Everything You Always Wanted To Know About Sex *But Were Afraid To Ask (1972) – 7 (IMDb 6.8) – Comedy (USA)
Hilarious sex-comedy by writer and director Woody Allen. This film is divided in a handful of sketches all trying to answer (one way or another) sex-related questions. Of course none of them are to be taken seriously, but Woody Allen just has fun with it. He stars in every other segment and it’s consistently funny (except for maybe one segment) and at times genius (the black & white TV bit). Certainly something lighthearted and slap-sticky, but it works for me. There’s even a creature-feature segment with a giant tit terrorizing a small town. I love how this film manages to be charming and fun without being vulgar. There’s no nudity and yet the film can remain poignant and topical, because Woody’s humor is not gross. Take notes contemporary comedians: This is how you do it!
‘PICK OF THE WEEK’
Before Midnight (2013) – 8 (IMDb 8.5) – Drama, Romance (USA)
The Shining (1980) – 8.5 (IMDb 8.5) – Horror (USA)
Raise Your Voice (2004) – 7 (IMDb 5.5) – Music, Romance (USA)

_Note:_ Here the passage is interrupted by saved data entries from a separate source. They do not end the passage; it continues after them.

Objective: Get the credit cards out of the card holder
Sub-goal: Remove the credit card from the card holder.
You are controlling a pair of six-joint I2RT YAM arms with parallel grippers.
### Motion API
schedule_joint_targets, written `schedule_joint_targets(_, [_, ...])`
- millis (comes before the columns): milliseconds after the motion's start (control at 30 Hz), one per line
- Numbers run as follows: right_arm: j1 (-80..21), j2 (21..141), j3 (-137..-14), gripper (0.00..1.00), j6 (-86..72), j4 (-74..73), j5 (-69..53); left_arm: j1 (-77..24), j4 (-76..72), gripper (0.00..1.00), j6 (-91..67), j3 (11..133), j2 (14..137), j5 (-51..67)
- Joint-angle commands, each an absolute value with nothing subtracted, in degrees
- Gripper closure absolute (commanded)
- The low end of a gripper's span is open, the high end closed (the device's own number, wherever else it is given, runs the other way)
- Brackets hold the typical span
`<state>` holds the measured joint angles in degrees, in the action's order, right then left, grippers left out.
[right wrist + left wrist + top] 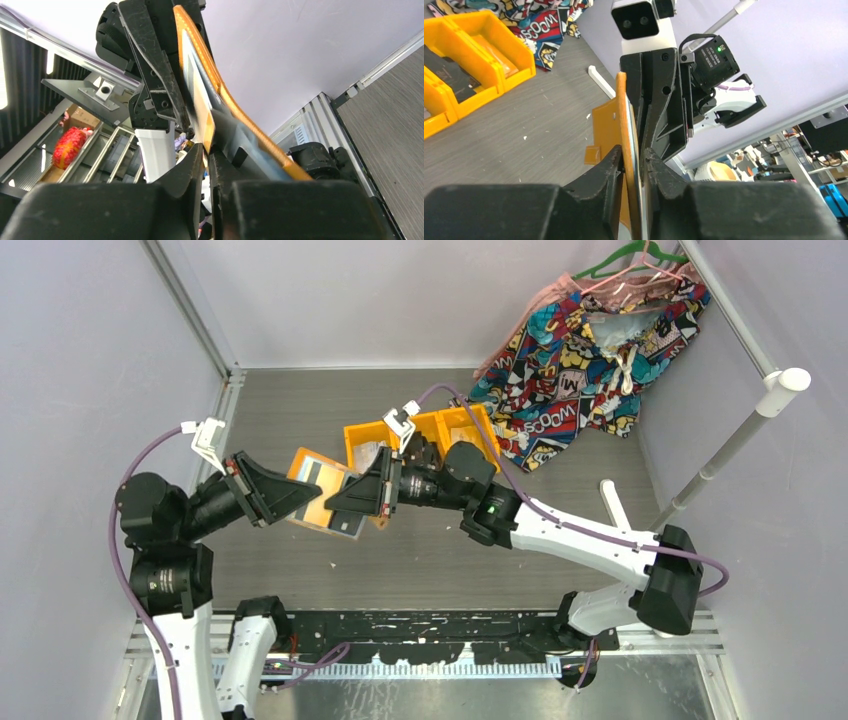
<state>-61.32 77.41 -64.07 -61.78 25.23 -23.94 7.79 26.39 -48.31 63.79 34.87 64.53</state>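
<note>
With our left hand (633,157) we pinch one edge of the card holder (300,466), which is lifted above the desk (430,560). Our right hand (206,152) is nearly closed on the opposite edge, where a dark card (346,524) shows. Further behind stand orange bins (465,425).

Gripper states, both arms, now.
Left gripper: closed on the card holder.
Right gripper: closed, apparently on the card holder's edge; exactly what it pinches cannot be told.
</note>
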Motion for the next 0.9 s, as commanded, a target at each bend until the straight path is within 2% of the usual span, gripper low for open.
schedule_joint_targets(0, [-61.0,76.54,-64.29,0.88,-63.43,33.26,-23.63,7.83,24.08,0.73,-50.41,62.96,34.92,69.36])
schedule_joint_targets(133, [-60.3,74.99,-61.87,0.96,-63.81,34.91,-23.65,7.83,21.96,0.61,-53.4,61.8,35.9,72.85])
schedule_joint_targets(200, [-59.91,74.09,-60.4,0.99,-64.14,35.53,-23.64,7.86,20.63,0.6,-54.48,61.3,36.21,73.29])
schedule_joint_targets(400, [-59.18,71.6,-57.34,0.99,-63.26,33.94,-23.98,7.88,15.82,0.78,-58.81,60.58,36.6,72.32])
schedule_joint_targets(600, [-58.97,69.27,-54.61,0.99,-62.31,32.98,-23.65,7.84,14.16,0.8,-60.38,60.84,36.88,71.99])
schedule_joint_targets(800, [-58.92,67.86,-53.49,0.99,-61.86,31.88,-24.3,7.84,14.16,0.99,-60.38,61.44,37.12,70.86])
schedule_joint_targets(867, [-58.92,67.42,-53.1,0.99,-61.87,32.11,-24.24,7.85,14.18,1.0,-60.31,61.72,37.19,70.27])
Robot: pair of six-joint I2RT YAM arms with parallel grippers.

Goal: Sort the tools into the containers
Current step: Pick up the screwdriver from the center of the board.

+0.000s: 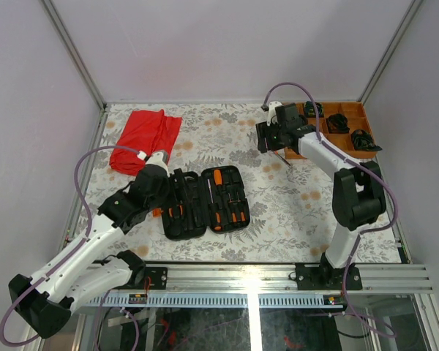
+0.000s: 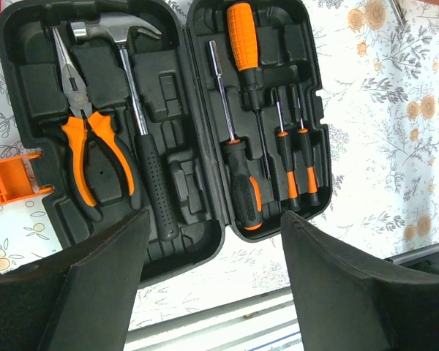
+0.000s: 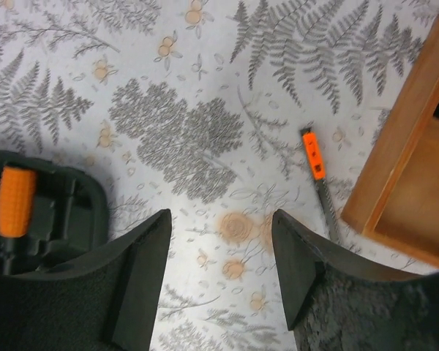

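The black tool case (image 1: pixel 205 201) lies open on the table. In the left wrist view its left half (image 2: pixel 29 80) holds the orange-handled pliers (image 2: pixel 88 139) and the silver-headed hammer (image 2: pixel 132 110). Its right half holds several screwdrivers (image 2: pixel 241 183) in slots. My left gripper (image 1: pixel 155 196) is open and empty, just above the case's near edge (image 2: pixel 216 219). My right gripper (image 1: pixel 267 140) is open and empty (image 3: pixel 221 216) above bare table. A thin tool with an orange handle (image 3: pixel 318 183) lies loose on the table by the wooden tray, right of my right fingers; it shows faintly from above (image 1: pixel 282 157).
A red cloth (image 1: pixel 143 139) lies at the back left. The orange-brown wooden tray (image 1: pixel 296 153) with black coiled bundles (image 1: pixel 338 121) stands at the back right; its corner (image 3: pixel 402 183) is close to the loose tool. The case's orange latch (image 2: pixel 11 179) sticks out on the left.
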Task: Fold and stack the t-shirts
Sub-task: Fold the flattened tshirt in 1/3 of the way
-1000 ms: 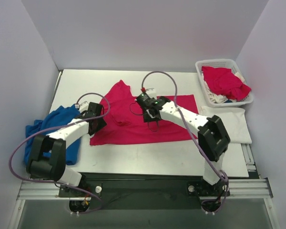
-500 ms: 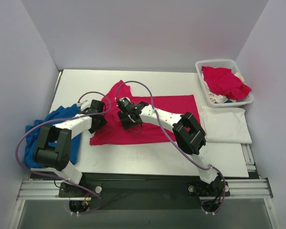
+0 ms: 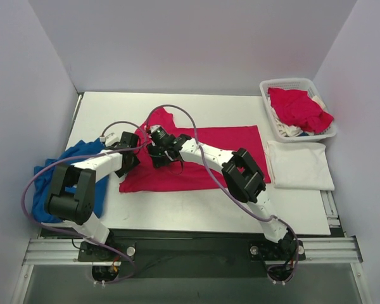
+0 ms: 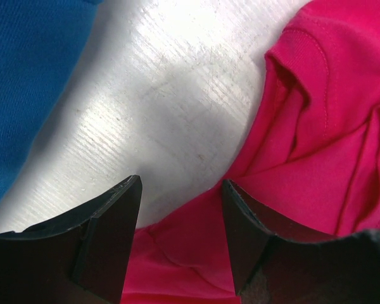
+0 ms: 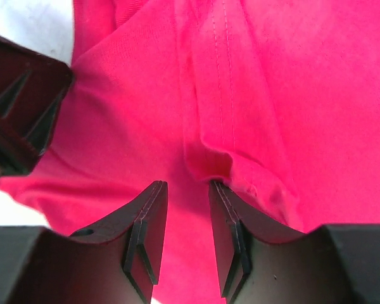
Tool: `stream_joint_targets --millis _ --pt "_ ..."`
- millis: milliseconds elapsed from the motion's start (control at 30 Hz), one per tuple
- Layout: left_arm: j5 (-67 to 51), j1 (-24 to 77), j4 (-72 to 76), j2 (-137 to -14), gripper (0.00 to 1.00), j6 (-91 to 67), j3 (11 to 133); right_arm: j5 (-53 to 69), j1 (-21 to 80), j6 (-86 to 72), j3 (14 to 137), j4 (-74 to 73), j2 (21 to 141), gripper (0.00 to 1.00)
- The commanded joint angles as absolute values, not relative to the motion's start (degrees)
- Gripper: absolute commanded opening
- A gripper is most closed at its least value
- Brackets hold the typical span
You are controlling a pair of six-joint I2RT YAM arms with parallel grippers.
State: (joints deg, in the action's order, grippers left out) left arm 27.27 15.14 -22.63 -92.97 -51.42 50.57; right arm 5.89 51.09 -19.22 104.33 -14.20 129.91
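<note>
Left of table centre: the red t-shirt (image 3: 209, 158) lies spread on the table (image 3: 196, 209). Its right part is flat and its left part is rumpled, with a sleeve pointing far.
Left gripper (image 4: 180, 183): low over the shirt's left edge, fingers wide. Bare table and a rumpled hem show between them, and nothing is held.
Right gripper (image 5: 187, 185): just right of the left one, over the rumpled part, fingers narrow. A raised ridge of cloth runs up to the tips; I cannot tell whether it is pinched.
Risk, collision: the two grippers sit very near each other, so a sideways move by either could knock the other.
Risk, poor grasp: narrow fingers on a ridge may catch two layers, or barely any cloth. A pull could then drag the flat half askew or slip off.
White t-shirt (image 3: 301, 166): folded flat at the right, just beside the red one; probably the base of the stack.
Basket (image 3: 285, 81): far right corner. It holds a crumpled red heap (image 3: 297, 107) over some white cloth (image 3: 290, 131).
Blue cloth (image 3: 63, 174): bunched at the table's left edge.
</note>
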Motion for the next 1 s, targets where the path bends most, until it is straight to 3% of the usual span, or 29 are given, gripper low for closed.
stream_joint_targets --millis 0,633,967 --pt "29.18 14.50 -24.78 -94.39 0.64 -52.82 53.70 5.19 51.33 -18.28 107.14 -14.24 131.74 0.34" --pt "29.44 12.83 -27.07 -94.75 0.64 -53.61 51.95 -2.29 40.87 -20.66 107.22 -10.46 132.27 0.33" --pt "26.28 12.57 -20.58 -85.70 0.64 -49.40 47.99 -7.46 37.80 -18.90 106.88 -11.25 129.56 0.33"
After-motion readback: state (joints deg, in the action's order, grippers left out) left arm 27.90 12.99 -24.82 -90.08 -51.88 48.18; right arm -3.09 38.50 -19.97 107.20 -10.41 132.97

This was a favorite of mine when I was younger. I still like it today, but for totally different reasons. I think the drama in this film is exaggerated, but Sean McNamara’s crazy video-clip style is so committed that his vision is contagious. Sure, it’s over-the-top cheesy and campy, the romance clearly only exists in the context of this film, but there is a sense of honest joy and passion for filmmaking and loving hollywood films. I can’t deny that this would be a guilty pleasure of mine, but I don’t believe in the term. When I like something I don’t feel guilty, I feel good. This film is about a young girl (Hilary Duff) believing in her dreams. Of course we know it’s not as easy as in movies, but films are also here to make us dream a little. By the way, the Italian title for this film is (literally translated) Born to Win (Nata per vincere). Those who have seen the film will know it’s not that fitting.
‘PICK OF THE WEEK’
Il Giardino Dei Finzi-Contini (1970) – 8 (IMDb 7.4) – Drama, Romance (Italy)
Yesterday they screened this film for free in Locarno (Switzerland) as part of the pre-festival. Arthur Cohn (producer) and Lino Capolicchio (actor) were present and shared a interesting stories on the film and working with Vittorio De Sica (before being brutally interrupted by rude hosts). The film is great. It’s about a Jewish family in Italy during WW2, so it’s very sad, but also very romantic, because it’s about these two young adults who are in love with each other ever since they were kids. However it doesn’t ever really seem to be working out for them. Great use of color cinematography (and I’m not a fan of the 70s aesthetic), fantastic performances, inspired great directors such as Steven Spielberg (Schindler’s List) and Wes Anderson (The Royal Tenenbaums). It won awards (Oscar & Golden Bear), it’s historically relevant (as an Italian I feel like we tend to forget we helped the nazis) and it’s beautifully sad. It doesn’t use voice-over and knows when no words need to be spoken. The music is maybe a bit too sentimental, but other than that it’s just a great film, but clearly a depressing one, because what it’s showing is based on an autobiography by Giorgio Bassani.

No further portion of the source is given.